The economy is not characteristically as fit as it used to be some years back. That figure on your pay check has been continuously dwindling and your living costs have remained either stable or have shot up tremendously. Your good credit seems to be a thing of the past. In the United States alone, it is estimated that almost a quarter of the population suffers under long withstanding debt which translate into slumping credit scores. Loans for those without good credit are becoming increasingly popular by the day, as lesser borrowers are qualifying for typical loans. If your credit history is bad, and you wish to refinance, you may consider the option of a bad credit refinance.

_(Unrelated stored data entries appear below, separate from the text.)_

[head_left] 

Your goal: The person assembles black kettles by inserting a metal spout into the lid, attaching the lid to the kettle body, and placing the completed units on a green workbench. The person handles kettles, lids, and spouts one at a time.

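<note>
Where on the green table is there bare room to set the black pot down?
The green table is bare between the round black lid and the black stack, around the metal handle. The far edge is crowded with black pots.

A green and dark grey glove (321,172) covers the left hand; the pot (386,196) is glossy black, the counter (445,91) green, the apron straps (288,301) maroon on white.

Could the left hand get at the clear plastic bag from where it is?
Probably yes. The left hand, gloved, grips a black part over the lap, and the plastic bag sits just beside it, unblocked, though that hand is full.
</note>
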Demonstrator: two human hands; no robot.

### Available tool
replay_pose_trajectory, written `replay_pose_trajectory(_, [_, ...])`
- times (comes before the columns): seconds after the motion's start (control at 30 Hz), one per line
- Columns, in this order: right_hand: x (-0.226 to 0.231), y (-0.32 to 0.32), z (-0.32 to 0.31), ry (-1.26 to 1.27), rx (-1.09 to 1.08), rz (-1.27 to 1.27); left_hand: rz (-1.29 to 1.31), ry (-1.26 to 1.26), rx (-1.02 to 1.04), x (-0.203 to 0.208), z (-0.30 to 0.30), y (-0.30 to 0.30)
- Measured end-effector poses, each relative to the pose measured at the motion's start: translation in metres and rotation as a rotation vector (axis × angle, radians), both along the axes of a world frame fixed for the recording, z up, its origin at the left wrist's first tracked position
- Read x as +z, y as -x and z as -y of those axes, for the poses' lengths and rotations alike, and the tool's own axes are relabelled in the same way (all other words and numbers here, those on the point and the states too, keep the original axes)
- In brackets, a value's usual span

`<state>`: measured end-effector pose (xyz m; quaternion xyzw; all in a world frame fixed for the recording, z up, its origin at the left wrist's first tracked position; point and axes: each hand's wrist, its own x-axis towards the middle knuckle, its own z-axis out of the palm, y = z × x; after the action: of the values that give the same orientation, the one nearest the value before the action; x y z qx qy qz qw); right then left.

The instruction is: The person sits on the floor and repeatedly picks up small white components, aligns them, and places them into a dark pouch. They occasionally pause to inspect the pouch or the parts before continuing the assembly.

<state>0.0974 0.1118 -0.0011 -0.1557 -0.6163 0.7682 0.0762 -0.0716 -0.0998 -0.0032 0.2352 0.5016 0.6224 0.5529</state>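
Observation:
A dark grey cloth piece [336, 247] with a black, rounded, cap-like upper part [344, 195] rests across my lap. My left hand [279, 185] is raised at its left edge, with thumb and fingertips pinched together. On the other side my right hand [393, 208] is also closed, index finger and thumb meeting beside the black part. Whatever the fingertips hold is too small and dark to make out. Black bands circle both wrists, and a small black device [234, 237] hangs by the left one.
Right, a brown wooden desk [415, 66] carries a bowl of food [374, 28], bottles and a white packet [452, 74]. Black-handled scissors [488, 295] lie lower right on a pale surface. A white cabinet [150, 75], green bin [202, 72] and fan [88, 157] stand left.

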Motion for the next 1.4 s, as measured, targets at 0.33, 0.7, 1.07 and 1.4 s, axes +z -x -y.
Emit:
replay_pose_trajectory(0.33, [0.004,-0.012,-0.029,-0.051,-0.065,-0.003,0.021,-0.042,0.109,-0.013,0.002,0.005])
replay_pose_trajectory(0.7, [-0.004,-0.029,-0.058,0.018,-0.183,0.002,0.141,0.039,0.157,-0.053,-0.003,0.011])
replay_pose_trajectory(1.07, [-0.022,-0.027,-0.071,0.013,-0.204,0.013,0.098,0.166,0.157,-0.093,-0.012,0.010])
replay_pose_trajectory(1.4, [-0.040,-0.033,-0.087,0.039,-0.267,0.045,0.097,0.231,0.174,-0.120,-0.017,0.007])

The major difference between regular refinancing and the bad credit refinance process is the higher interest rates surcharged to the latter. The interest rate will average around 6 percent depending on the credit rating of the borrower. The rates charged to someone with an impeccable credit score are obviously considerably lower. Refinancing is not as hard as they make it out to be. People refinance all the time and due to various reasons. It can be a single reason or a combination of many.

First off, huge credit card debt and loan interest rates can quickly take away the life from your financial portfolio. Debt from your installments and purchases may also pile up strangling your financial well being. A bad credit refinance loan can help you offset that debt and lighten up that credit baggage. A refinance loan with an interest rate of 12% is far more appealing than repaying the much higher rates incurred on a collection of several credit cards. You should also note that a bad credit refinance loan is spread over a long time – even 40 years at times – and as such the monthly payments are considerably lower. This saves you the agony of having to put up with the high debt repayments every month.

Imagine a borrower getting approved for a bad credit mortgage loan after declaring bankruptcy. That loan would most likely have very high interest rates. After that borrower improves his/her credit rating, then he/she may decide to take a bad credit refinance loan to reduce the interest that he/she previously paid. That is basically the way refinance works and it is almost guaranteed to grant you lower interest in time!